Items listed in a dataset
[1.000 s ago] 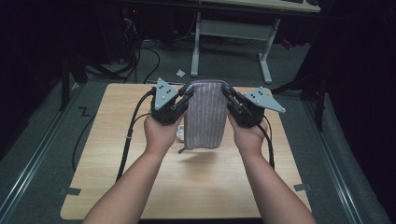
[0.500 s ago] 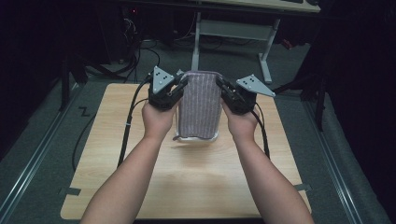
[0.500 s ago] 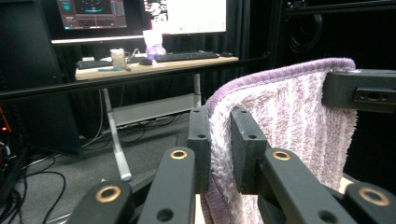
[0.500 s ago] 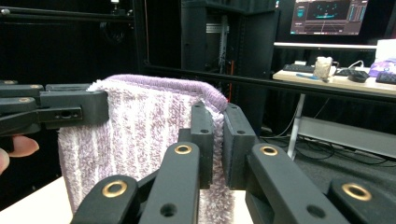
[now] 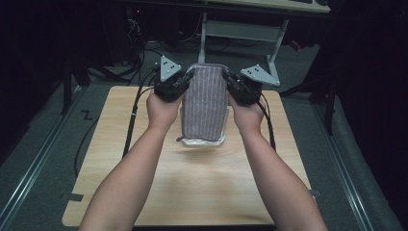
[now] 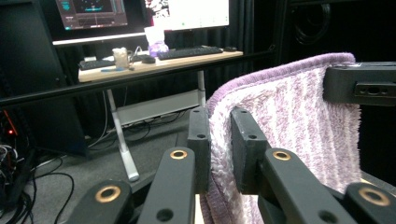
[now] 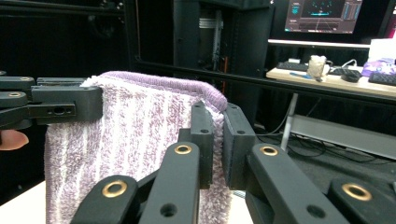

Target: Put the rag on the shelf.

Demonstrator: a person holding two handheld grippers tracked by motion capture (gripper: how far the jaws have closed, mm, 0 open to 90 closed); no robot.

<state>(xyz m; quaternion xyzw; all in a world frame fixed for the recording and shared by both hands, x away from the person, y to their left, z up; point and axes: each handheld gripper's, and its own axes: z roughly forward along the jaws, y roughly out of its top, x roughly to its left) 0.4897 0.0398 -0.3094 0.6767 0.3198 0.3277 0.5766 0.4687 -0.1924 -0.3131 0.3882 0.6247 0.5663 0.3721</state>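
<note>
Both grippers clamped on the purple-and-white striped terry towel, 1 at each top corner. Left gripper pinches the towel's left top corner: in the left gripper view the cloth edge sits squeezed between its 2 black jaws, with the purple hem running up and over to the right gripper at the far corner. Right gripper bites the right top corner; the right gripper view shows its jaws shut tight on the hem, with the left gripper holding the other end. Towel hangs stretched flat between the 2 grippers, top edge roughly level, raised above the light wooden desk. It hangs over the far-middle part of the desk, and its lower end folds back on itself, showing a whitish underside; cannot tell whether that end touches the wood. Left hand and right hand sit just behind the grippers, forearms coming in from the near edge. Black cables trail from the grippers down across the desk sides. Behind the desk stands a second desk with white legs, carrying a keyboard and monitors.
</note>
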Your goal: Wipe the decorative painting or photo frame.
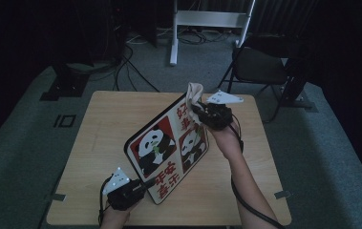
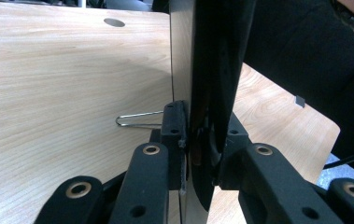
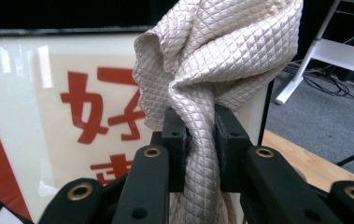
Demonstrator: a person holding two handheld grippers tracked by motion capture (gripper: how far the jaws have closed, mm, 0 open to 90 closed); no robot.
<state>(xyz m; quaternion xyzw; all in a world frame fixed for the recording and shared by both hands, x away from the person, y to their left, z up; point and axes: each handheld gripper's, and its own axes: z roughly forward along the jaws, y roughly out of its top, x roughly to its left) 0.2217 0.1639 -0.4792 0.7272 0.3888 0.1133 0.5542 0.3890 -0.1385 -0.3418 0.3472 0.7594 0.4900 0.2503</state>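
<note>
Left claw (image 1: 143,185) pinches the panda picture frame (image 1: 166,150) upright on the worktop (image 1: 102,119) — steadying it — so the right claw (image 1: 198,110), clamped on a quilted cloth (image 3: 216,60), can wipe its glass.

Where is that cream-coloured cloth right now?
The cloth is bunched between the right gripper's jaws, held up against the top far corner of the panda picture board, right of the table's middle in the high view.

Your left gripper (image 1: 143,186) sits low at the near edge, jaws clamped tight, forearm barely entering from below. Your right gripper (image 1: 198,110) is raised farther out, jaws pinched shut, forearm extended diagonally, cable trailing along it.
</note>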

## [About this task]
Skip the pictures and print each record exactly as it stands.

## [Solution to the exercise]
[1.000 s ago] 
[0.500 s ago] 
[0.500 s ago] 
[0.500 s ago] 
[now] 
[now] 
[now] 

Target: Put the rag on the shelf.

Demonstrator: a person holding two handheld grippers tracked by motion capture (gripper: how far the jaws have closed, mm, 0 open to 90 closed); no robot.

<state>(xyz m; quaternion xyzw; all in a world frame fixed for the recording and shared by both hands, x away from the person, y to their left, z up; point and axes: each handheld gripper's, and its own axes: z roughly forward along the jaws, y roughly out of its top, x roughly to its left) 0.4897 0.0398 -0.3094 0.6767 0.3198 0.3277 0.5766 0.4687 -0.1924 -0.3131 0.3882 0.6247 0.5663 0.3721</state>
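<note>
Both grippers clamped on the purple-and-white striped terry towel, 1 at each top corner. Left gripper pinches the towel's left top corner: in the left gripper view the cloth edge sits squeezed between its 2 black jaws, with the purple hem running up and over to the right gripper at the far corner. Right gripper bites the right top corner; the right gripper view shows its jaws shut tight on the hem, with the left gripper holding the other end. Towel hangs stretched flat between the 2 grippers, top edge roughly level, raised above the light wooden desk. It hangs over the far-middle part of the desk, and its lower end folds back on itself, showing a whitish underside; cannot tell whether that end touches the wood. Left hand and right hand sit just behind the grippers, forearms coming in from the near edge. Black cables trail from the grippers down across the desk sides. Behind the desk stands a second desk with white legs, carrying a keyboard and monitors.
</note>
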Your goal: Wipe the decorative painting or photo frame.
Demonstrator: a person holding two handheld grippers tracked by motion capture (gripper: how far the jaws have closed, mm, 0 open to 90 closed); no robot.
<state>(xyz m; quaternion xyzw; all in a world frame fixed for the recording and shared by both hands, x away from the person, y to their left, z up; point and axes: each handheld gripper's, and its own axes: z roughly forward along the jaws, y roughly out of its top, x roughly to its left) 0.2217 0.1639 -0.4792 0.7272 0.3888 0.1133 0.5542 0.3890 -0.1385 -0.3418 0.3472 0.7594 0.4900 0.2503</state>
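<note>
Left claw (image 1: 143,185) pinches the panda picture frame (image 1: 166,150) upright on the worktop (image 1: 102,119) — steadying it — so the right claw (image 1: 198,110), clamped on a quilted cloth (image 3: 216,60), can wipe its glass.

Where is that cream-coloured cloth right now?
The cloth is bunched between the right gripper's jaws, held up against the top far corner of the panda picture board, right of the table's middle in the high view.

Your left gripper (image 1: 143,186) sits low at the near edge, jaws clamped tight, forearm barely entering from below. Your right gripper (image 1: 198,110) is raised farther out, jaws pinched shut, forearm extended diagonally, cable trailing along it.
</note>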

This answer is complete as written.